Exercise requirements: Look through the material that follows and show every line with the string "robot".

Supplied material:

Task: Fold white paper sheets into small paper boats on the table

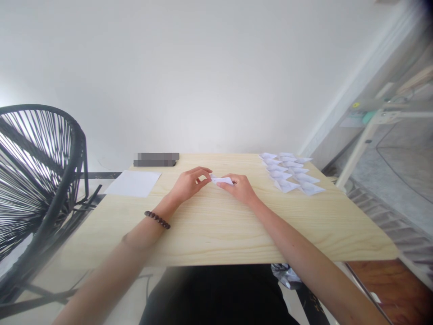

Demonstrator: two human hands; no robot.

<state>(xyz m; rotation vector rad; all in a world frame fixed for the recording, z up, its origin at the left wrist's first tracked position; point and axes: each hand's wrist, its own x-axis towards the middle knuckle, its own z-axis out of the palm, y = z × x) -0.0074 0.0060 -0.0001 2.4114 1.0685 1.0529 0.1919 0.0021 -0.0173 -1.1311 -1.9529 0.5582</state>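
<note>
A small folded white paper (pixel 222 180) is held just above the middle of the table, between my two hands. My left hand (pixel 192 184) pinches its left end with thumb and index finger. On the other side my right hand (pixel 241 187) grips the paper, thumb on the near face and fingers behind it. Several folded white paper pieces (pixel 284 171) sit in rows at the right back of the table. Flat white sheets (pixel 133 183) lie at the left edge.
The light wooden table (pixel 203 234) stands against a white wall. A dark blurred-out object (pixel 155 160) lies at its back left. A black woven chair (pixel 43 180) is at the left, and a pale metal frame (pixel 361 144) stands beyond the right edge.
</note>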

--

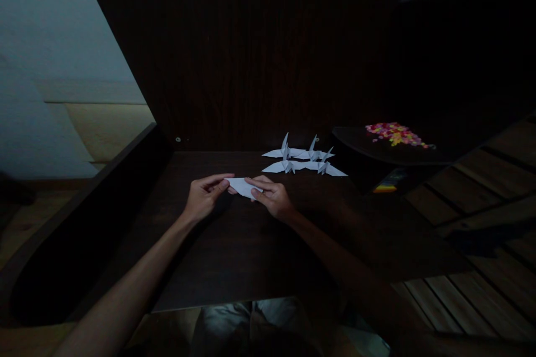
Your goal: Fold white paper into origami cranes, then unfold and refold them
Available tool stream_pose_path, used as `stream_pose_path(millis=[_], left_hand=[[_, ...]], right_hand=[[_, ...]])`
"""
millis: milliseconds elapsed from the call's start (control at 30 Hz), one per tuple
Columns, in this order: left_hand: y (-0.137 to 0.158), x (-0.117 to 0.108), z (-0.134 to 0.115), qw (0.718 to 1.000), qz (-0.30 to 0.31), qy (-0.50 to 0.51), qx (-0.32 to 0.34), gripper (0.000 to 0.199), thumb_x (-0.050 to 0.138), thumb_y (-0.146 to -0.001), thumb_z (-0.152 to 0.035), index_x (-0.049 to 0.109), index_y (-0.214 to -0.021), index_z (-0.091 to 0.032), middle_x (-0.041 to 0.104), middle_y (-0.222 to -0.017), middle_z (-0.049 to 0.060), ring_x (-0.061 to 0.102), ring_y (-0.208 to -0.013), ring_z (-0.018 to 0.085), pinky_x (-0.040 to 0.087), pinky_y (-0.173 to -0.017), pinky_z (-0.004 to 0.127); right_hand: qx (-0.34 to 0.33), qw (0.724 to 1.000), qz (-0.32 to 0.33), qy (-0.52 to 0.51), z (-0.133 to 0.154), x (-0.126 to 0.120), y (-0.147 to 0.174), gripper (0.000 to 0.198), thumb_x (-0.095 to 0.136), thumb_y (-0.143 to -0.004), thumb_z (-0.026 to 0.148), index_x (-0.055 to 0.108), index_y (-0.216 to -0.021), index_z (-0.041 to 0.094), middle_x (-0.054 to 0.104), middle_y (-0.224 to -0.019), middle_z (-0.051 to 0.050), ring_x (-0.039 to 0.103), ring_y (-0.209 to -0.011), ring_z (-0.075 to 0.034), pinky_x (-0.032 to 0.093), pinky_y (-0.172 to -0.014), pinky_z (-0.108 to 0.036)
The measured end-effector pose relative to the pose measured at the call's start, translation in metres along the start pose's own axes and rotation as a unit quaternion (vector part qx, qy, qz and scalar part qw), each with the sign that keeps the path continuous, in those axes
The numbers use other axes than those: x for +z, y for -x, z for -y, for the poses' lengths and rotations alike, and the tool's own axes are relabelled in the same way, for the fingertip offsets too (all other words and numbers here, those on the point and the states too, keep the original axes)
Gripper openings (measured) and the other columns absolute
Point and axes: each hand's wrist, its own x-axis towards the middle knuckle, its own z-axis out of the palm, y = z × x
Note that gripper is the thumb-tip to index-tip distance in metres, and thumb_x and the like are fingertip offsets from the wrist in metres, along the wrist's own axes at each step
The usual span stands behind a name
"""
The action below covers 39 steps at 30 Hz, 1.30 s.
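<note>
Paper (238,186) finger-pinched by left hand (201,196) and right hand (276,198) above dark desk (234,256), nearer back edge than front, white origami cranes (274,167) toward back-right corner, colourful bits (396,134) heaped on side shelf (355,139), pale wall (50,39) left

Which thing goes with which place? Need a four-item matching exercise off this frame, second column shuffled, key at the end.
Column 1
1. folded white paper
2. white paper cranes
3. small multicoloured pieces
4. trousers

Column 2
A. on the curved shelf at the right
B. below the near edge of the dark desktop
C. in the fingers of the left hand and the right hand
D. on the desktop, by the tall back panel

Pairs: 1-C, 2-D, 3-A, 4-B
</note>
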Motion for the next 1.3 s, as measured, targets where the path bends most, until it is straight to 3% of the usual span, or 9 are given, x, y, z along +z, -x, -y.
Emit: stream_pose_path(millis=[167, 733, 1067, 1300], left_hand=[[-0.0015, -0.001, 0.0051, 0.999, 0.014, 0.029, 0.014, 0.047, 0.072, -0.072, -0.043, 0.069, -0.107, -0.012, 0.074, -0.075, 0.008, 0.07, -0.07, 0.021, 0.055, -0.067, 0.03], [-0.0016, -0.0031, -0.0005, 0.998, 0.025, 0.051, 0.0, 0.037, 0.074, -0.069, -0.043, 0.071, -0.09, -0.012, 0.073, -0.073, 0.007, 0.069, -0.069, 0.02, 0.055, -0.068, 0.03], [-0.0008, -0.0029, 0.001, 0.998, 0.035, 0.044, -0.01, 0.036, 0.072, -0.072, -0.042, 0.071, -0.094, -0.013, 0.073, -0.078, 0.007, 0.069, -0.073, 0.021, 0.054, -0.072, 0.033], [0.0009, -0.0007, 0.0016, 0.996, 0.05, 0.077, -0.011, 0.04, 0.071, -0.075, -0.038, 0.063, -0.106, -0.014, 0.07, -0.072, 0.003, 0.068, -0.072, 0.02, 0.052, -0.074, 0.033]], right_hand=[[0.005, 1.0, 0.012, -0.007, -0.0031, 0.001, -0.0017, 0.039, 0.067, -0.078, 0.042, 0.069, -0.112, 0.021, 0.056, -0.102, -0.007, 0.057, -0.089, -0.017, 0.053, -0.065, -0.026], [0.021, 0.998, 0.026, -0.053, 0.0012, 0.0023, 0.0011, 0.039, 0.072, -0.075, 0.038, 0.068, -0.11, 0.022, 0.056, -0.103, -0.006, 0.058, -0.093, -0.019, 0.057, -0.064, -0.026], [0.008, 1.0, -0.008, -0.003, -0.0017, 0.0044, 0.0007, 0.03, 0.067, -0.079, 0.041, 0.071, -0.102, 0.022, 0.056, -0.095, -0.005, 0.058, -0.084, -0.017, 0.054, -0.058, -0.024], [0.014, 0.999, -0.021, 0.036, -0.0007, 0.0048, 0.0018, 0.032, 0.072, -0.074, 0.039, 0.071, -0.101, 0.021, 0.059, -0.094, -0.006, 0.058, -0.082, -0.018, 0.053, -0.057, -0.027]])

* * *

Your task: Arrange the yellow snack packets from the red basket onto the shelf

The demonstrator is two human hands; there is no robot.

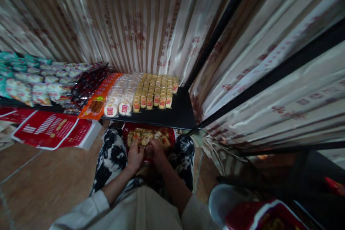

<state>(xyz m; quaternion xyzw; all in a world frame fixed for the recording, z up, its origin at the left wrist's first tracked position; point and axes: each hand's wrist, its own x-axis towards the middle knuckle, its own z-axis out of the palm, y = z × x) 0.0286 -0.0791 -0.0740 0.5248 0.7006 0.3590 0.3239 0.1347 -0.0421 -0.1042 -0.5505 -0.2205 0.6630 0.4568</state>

Exercise response:
Demonstrator: two human hands; no robot.
The demonstrator is two human hands; there is no robot.

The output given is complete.